### Task brief
The copy you give must match the records exactly, except that it holds no images.

### Provided information
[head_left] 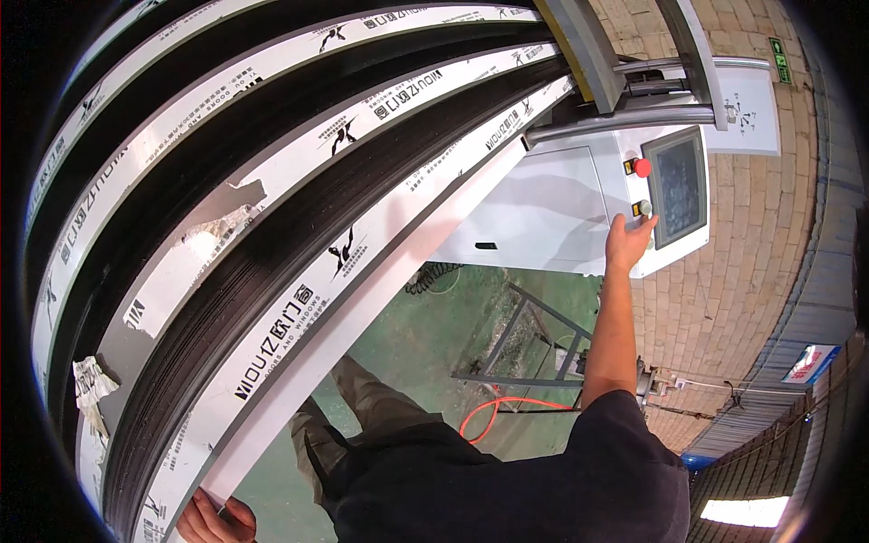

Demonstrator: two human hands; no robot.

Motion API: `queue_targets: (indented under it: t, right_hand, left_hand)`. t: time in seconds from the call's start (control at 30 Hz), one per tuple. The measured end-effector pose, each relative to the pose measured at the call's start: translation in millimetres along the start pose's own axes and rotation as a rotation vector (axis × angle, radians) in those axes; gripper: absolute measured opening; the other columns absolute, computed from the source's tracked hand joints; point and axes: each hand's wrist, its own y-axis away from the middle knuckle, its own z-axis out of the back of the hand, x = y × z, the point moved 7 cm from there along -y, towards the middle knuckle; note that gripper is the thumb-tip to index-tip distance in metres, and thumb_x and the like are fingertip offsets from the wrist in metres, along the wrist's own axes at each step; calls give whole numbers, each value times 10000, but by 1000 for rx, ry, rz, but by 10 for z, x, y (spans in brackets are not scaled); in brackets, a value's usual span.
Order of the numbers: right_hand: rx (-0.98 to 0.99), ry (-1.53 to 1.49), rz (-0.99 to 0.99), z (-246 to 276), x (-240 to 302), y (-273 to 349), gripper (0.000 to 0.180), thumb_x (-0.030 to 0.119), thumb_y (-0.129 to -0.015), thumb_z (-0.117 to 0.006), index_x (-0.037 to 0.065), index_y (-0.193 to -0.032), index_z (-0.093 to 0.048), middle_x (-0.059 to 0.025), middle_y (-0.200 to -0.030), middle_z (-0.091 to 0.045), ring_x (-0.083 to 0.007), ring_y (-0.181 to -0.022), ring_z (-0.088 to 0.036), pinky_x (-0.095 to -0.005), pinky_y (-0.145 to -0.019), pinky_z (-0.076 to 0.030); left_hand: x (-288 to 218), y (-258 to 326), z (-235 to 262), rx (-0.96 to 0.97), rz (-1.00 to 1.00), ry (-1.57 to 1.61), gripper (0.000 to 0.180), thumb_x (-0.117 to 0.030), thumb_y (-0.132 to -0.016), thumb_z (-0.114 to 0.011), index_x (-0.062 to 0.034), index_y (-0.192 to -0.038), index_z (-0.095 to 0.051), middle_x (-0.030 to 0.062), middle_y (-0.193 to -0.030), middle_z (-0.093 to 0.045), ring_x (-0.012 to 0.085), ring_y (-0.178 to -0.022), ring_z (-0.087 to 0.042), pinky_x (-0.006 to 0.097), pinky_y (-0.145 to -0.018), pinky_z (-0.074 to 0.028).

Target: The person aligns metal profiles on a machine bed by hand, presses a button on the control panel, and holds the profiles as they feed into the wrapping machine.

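- The long white film-wrapped metal profile (299, 299), nearest of several lying side by side and running from upper right to lower left, is gripped at its lower end by the left hand (213, 520), fingers curled around the edge.
- The right hand (626, 242) is stretched to the white control cabinet (579, 204); its fingertips are touching a small knob (644, 209) beside the dark screen (677, 185), below a red round button (642, 167).
- With only one hand steadying it, the profile could likely shift or tip if the machine is started.
- The wrong control might be struck, since the reach is long and the red button is close.
- Torn protective film (217, 222) could catch.
- An orange hose (493, 412) and a grey steel stand (534, 348) on the green floor (425, 335) could be tripped over.
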Motion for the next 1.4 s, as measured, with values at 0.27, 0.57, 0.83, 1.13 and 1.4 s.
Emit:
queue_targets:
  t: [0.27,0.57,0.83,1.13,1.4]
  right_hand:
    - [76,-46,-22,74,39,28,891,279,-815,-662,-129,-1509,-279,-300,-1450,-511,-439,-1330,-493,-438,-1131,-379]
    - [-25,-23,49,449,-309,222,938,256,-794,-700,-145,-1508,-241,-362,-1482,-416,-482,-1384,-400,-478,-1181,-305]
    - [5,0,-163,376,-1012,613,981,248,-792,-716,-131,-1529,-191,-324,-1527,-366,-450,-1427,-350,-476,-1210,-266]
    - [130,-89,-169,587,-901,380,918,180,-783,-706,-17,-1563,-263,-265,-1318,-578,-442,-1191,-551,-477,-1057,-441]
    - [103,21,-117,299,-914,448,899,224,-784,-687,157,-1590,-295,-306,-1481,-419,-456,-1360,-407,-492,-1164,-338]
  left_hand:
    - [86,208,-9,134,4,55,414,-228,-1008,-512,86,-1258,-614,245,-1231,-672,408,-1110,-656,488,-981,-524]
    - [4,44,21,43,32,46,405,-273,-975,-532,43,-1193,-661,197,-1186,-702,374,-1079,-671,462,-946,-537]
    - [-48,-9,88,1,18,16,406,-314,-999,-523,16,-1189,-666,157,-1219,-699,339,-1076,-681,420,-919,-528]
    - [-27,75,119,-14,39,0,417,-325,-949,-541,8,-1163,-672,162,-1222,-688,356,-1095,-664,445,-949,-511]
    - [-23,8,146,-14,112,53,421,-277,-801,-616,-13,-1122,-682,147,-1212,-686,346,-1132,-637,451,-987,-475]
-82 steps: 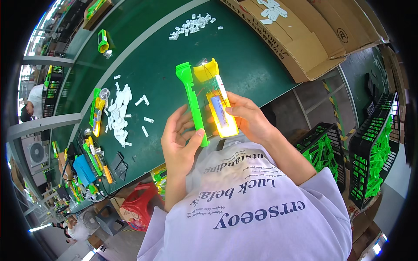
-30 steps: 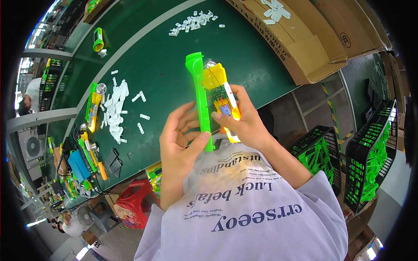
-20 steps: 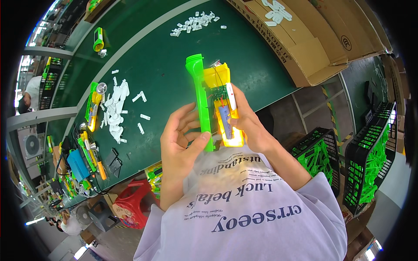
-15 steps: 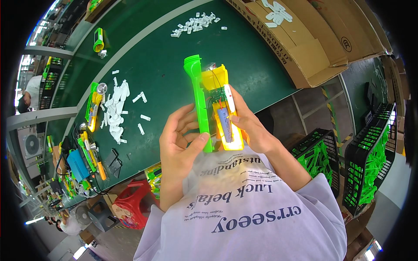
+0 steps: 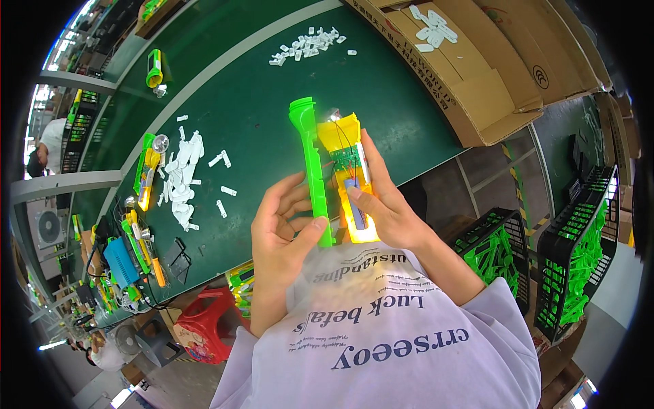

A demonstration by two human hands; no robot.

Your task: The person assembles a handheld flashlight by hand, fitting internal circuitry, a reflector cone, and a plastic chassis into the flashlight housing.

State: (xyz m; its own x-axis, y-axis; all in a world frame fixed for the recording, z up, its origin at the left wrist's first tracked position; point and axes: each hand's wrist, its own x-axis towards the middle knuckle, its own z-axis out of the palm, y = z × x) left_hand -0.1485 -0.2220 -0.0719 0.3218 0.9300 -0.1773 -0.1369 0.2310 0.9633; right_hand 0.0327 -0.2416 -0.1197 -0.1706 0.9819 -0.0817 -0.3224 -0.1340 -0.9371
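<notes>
Above the green bench's near edge, the left hand (image 5: 283, 235) grips a glossy green plastic torch shell (image 5: 312, 163); the right hand (image 5: 388, 211) clasps the open yellow torch half (image 5: 349, 160), wires and battery exposed.

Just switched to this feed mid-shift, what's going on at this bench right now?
A person stands at a green table holding a half-open flashlight in both hands. The left hand grips the green shell half; the right hand holds the yellow half, its wiring and battery exposed, with the thumb pressing on the inside. White small parts and another flashlight lie on the table to the left, and a cardboard box sits at the right.
</notes>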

### Solution for this exercise
[head_left] 

Demonstrator: two human hands; no robot.

Motion API: `queue_targets: (indented under it: t, right_hand, left_hand)`. t: time in seconds from the call's start (control at 30 Hz), one per tuple. The measured end-effector pose, each relative to the pose measured at the call's start: translation in millimetres along the start pose's own axes and rotation as a rotation vector (axis × angle, radians) in those axes; gripper: absolute measured opening; the other columns absolute, computed from the source's tracked hand joints; point and axes: each hand's wrist, its own y-axis away from the middle knuckle, its own z-axis out of the back of the hand, x = y × z, the point moved 7 cm from there along -y, towards the middle knuckle; note that gripper is the thumb-tip to index-tip distance in metres, and thumb_x and the like are fingertip offsets from the wrist in metres, along the wrist's own axes at each step; calls give whole numbers, each value times 10000, but by 1000 for rx, ry, rz, but by 10 for z, x, y (spans in brackets are not scaled); in brackets, a value's usual span.
Order of the numbers: right_hand: rx (-0.98 to 0.99), ry (-1.53 to 1.49), rz (-0.99 to 0.99), z (-246 to 276), x (-240 to 302), y (-273 to 349), gripper (0.000 to 0.180), thumb_x (-0.030 to 0.119), thumb_y (-0.129 to -0.015), thumb_z (-0.117 to 0.006), index_x (-0.037 to 0.065), index_y (-0.193 to -0.032), index_z (-0.093 to 0.048), middle_x (-0.059 to 0.025), middle_y (-0.200 to -0.030), middle_z (-0.091 to 0.045), ring_x (-0.083 to 0.007), ring_y (-0.181 to -0.022), ring_z (-0.088 to 0.036), pinky_x (-0.095 to -0.005), pinky_y (-0.145 to -0.019), pinky_z (-0.076 to 0.030); left_hand: x (-288 to 218), y (-258 to 326), z (-235 to 262), rx (-0.96 to 0.97), rz (-1.00 to 1.00), ry (-1.57 to 1.61), gripper (0.000 to 0.180), thumb_x (-0.117 to 0.030), thumb_y (-0.132 to -0.016), thumb_z (-0.114 to 0.011), index_x (-0.062 to 0.034), index_y (-0.192 to -0.038), index_z (-0.095 to 0.051), middle_x (-0.030 to 0.062), middle_y (-0.193 to -0.030), middle_z (-0.093 to 0.045), ring_x (-0.012 to 0.085), ring_y (-0.178 to -0.022), ring_z (-0.087 to 0.042), pinky_x (-0.006 to 0.097), pinky_y (-0.145 to -0.018), pinky_z (-0.074 to 0.028).

Target: The person aligns metal profiles on a machine bed by hand, presses a button on the control panel, and holds the profiles as they feed into the wrapping machine.

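- The long white film-wrapped metal profile (299, 299), nearest of several lying side by side and running from upper right to lower left, is gripped at its lower end by the left hand (213, 520), fingers curled around the edge.
- The right hand (626, 242) is stretched to the white control cabinet (579, 204); its fingertips are touching a small knob (644, 209) beside the dark screen (677, 185), below a red round button (642, 167).
- With only one hand steadying it, the profile could likely shift or tip if the machine is started.
- The wrong control might be struck, since the reach is long and the red button is close.
- Torn protective film (217, 222) could catch.
- An orange hose (493, 412) and a grey steel stand (534, 348) on the green floor (425, 335) could be tripped over.
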Motion for the next 1.4 s, as measured, with values at 0.27, 0.57, 0.83, 1.13 and 1.4 s.
Emit:
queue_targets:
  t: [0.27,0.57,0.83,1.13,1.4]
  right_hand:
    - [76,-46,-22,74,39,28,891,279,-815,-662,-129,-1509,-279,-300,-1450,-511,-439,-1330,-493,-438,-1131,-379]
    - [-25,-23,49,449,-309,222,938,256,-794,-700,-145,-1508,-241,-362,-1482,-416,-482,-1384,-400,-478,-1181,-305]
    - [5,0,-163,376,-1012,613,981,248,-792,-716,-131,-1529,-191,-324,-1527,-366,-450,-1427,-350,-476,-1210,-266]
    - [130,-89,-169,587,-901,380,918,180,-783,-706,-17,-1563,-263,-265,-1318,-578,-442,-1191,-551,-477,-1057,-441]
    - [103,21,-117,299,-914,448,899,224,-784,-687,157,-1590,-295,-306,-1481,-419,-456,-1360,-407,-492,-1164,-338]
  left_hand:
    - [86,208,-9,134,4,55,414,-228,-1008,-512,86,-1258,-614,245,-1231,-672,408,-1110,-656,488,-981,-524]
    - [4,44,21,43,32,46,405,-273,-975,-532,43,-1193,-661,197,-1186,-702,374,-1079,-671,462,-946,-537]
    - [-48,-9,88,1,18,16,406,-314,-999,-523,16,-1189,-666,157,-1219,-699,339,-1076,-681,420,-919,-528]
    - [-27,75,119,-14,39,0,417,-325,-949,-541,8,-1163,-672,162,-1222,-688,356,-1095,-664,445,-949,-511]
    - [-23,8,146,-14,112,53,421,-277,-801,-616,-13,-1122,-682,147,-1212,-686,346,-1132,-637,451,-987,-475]
-82 steps: 
-30 steps: 
-20 steps: 
-15 steps: 
+0 steps: 

A demonstration by two human hands; no robot.

Your task: The person assembles a handheld flashlight by hand, fitting internal circuitry, a reflector cone, and a plastic chassis into the flashlight housing.

State: (xyz m; its own x-axis, y-axis; all in a world frame fixed for the recording, z up, its origin at the left wrist's first tracked position; point and axes: each hand's wrist, its own x-axis towards the middle knuckle, its own z-axis out of the palm, y = z × x) left_hand -0.1485 -0.2220 -0.0719 0.3218 0.9300 -0.1773 -0.1369 0.2310 0.9633; right_hand 0.0327 -0.2416 -0.1197 -0.1706 0.9819 -0.0817 -0.3224 -0.1340 -0.9371
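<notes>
Above the green bench's near edge, the left hand (image 5: 283, 235) grips a glossy green plastic torch shell (image 5: 312, 163); the right hand (image 5: 388, 211) clasps the open yellow torch half (image 5: 349, 160), wires and battery exposed.

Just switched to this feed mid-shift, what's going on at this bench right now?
A person stands at a green table holding a half-open flashlight in both hands. The left hand grips the green shell half; the right hand holds the yellow half, its wiring and battery exposed, with the thumb pressing on the inside. White small parts and another flashlight lie on the table to the left, and a cardboard box sits at the right.
</notes>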

The response above is complete.